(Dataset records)

+++

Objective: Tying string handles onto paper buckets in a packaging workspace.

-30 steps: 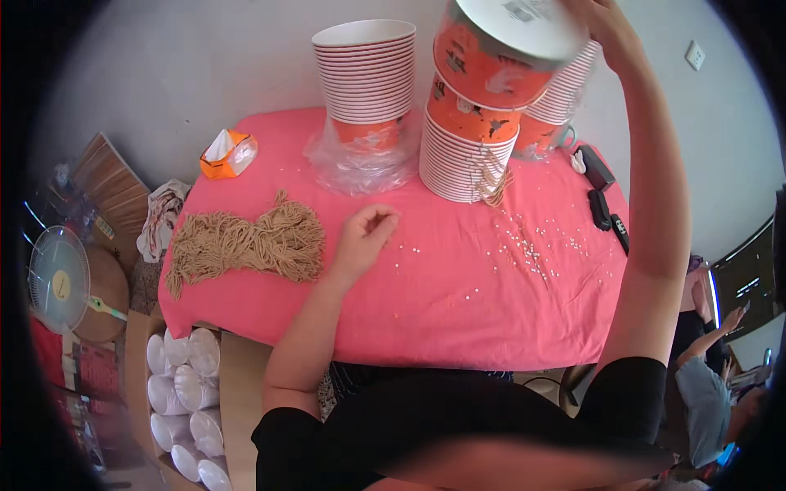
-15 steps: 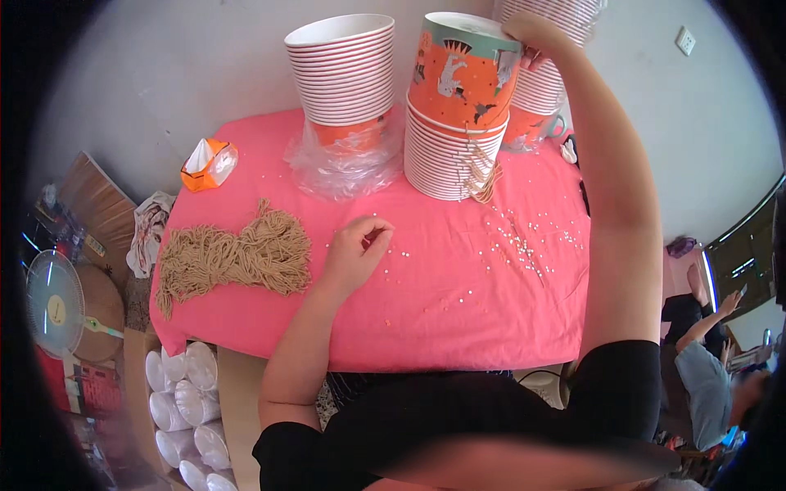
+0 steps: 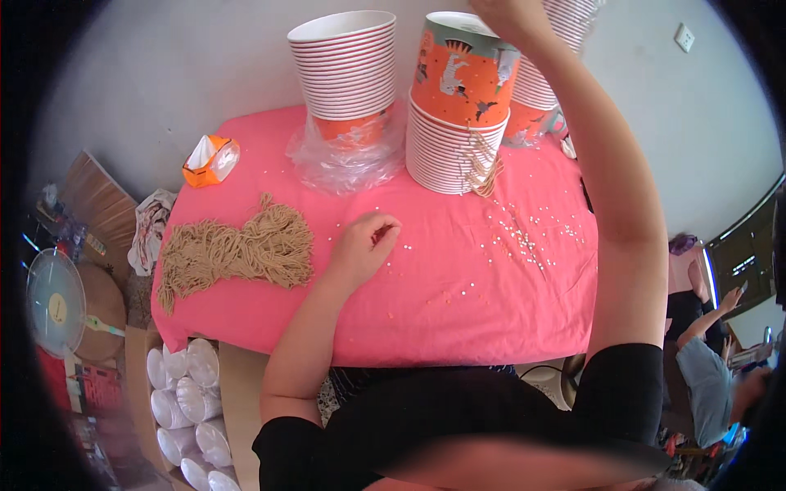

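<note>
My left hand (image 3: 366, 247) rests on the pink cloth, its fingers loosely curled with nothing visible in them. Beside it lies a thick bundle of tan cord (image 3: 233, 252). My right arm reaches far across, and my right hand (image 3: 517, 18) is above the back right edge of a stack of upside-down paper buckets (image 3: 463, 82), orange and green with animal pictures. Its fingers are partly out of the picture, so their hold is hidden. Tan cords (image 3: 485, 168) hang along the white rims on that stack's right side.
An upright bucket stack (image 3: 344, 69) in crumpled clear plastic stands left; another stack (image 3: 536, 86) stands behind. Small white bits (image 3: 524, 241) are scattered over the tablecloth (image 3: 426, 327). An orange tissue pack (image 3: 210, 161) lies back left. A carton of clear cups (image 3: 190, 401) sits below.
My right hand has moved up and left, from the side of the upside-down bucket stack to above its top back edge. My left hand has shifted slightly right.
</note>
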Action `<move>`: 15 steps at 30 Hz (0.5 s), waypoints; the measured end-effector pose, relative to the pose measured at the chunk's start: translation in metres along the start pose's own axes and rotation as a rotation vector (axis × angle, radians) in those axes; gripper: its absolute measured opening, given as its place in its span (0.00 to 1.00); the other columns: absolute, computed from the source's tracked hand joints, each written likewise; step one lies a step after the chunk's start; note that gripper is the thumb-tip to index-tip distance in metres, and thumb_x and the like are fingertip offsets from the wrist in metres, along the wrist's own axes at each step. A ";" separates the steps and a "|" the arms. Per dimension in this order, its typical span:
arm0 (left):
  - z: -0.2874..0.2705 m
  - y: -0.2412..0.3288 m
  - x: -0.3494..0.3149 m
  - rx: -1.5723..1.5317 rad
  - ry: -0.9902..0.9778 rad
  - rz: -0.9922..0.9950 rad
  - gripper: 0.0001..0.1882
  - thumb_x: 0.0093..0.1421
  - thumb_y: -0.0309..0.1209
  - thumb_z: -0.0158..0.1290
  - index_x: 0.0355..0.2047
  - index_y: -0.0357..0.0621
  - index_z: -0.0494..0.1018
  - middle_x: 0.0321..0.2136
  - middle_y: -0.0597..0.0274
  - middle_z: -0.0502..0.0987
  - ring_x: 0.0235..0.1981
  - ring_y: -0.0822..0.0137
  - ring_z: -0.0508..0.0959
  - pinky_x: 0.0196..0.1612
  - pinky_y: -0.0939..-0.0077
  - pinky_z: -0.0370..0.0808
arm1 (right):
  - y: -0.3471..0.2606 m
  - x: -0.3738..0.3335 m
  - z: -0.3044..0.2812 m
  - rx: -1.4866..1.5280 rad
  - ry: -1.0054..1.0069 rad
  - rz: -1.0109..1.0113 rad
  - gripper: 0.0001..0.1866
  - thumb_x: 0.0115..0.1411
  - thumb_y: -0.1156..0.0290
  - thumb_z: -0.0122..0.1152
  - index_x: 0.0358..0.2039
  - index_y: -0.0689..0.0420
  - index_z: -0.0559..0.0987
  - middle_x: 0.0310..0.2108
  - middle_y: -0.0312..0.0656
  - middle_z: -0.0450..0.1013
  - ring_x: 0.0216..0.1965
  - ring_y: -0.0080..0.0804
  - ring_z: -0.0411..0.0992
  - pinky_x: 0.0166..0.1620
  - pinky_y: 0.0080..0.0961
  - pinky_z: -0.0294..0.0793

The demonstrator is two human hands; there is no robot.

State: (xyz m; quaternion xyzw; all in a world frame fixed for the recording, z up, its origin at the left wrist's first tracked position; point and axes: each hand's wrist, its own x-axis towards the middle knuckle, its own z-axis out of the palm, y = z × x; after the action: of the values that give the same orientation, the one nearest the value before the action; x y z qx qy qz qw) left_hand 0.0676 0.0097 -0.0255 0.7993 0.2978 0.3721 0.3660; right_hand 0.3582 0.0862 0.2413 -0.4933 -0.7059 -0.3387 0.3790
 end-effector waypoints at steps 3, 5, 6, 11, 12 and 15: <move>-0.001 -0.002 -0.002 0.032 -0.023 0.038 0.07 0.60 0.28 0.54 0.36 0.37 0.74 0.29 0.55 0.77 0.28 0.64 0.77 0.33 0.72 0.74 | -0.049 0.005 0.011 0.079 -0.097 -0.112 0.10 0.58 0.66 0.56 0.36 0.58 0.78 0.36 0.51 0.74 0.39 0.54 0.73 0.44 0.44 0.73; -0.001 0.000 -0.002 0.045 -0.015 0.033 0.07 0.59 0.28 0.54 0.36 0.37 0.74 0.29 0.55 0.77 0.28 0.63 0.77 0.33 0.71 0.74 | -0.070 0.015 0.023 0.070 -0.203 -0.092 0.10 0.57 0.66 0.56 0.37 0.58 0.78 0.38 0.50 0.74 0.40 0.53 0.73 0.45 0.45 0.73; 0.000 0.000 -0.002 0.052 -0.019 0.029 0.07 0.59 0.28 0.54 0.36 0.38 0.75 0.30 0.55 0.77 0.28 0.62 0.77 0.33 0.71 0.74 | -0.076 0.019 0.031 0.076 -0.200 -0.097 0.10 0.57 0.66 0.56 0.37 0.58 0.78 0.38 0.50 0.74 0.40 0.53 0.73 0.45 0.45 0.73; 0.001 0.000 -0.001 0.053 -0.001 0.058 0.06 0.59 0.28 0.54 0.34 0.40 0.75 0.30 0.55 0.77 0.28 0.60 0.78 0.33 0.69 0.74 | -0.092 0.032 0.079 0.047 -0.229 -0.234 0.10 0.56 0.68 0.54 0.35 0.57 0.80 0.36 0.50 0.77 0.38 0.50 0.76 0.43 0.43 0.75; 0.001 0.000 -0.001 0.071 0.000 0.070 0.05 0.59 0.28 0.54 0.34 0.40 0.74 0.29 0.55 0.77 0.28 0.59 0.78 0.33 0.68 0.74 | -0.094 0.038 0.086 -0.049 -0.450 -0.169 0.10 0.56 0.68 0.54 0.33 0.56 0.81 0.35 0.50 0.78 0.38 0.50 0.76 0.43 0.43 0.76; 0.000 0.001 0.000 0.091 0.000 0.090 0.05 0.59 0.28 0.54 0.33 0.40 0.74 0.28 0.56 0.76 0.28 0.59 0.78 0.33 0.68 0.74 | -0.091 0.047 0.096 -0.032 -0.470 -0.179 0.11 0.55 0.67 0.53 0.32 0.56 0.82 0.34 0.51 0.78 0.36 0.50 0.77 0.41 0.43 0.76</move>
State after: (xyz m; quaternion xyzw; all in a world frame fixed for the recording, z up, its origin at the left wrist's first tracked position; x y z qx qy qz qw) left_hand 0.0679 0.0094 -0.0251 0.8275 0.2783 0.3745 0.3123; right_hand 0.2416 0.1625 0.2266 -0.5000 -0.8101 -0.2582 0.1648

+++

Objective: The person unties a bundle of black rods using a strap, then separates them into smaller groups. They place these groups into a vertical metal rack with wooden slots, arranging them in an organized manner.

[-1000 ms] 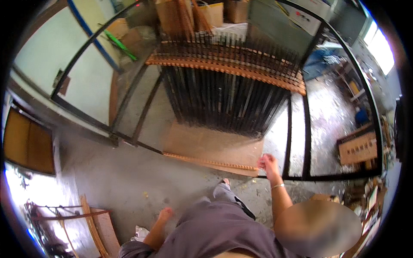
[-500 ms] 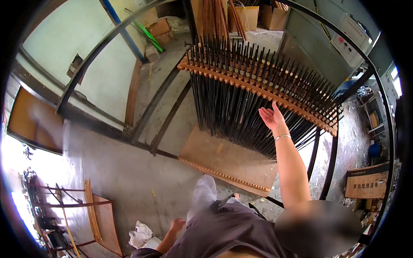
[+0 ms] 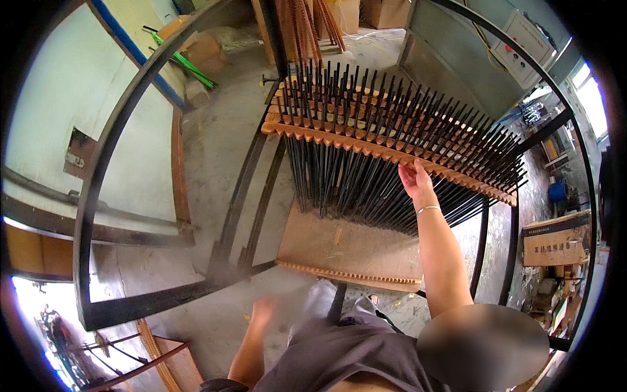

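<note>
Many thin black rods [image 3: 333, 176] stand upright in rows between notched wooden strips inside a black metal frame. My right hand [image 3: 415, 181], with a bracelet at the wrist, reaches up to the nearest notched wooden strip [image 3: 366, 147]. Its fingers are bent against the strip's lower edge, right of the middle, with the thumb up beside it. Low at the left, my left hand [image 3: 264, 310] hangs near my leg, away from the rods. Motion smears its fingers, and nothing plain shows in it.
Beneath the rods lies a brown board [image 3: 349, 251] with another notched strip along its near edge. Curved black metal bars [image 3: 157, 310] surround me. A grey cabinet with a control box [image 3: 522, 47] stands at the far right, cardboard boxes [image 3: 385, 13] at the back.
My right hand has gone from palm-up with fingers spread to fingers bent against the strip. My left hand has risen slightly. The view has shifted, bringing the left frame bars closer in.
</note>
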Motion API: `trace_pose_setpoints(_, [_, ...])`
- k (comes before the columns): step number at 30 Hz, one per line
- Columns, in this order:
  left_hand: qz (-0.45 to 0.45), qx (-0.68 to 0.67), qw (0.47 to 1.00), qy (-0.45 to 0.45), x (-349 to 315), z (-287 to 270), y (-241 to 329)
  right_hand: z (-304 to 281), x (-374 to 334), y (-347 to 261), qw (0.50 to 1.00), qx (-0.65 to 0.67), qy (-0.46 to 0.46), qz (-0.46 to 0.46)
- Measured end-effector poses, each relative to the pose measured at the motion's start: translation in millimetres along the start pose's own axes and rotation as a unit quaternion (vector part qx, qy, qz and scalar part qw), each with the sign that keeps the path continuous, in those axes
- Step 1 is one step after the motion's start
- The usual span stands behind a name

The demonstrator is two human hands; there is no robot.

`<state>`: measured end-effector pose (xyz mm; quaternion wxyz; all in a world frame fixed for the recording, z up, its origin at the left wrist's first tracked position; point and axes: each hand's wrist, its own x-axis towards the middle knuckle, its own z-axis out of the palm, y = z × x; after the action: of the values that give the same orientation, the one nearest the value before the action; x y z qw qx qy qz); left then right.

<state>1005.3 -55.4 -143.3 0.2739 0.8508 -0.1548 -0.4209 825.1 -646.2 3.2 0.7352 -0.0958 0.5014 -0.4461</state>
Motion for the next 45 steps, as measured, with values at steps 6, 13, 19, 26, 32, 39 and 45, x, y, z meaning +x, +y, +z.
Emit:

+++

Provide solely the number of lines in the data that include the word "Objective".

2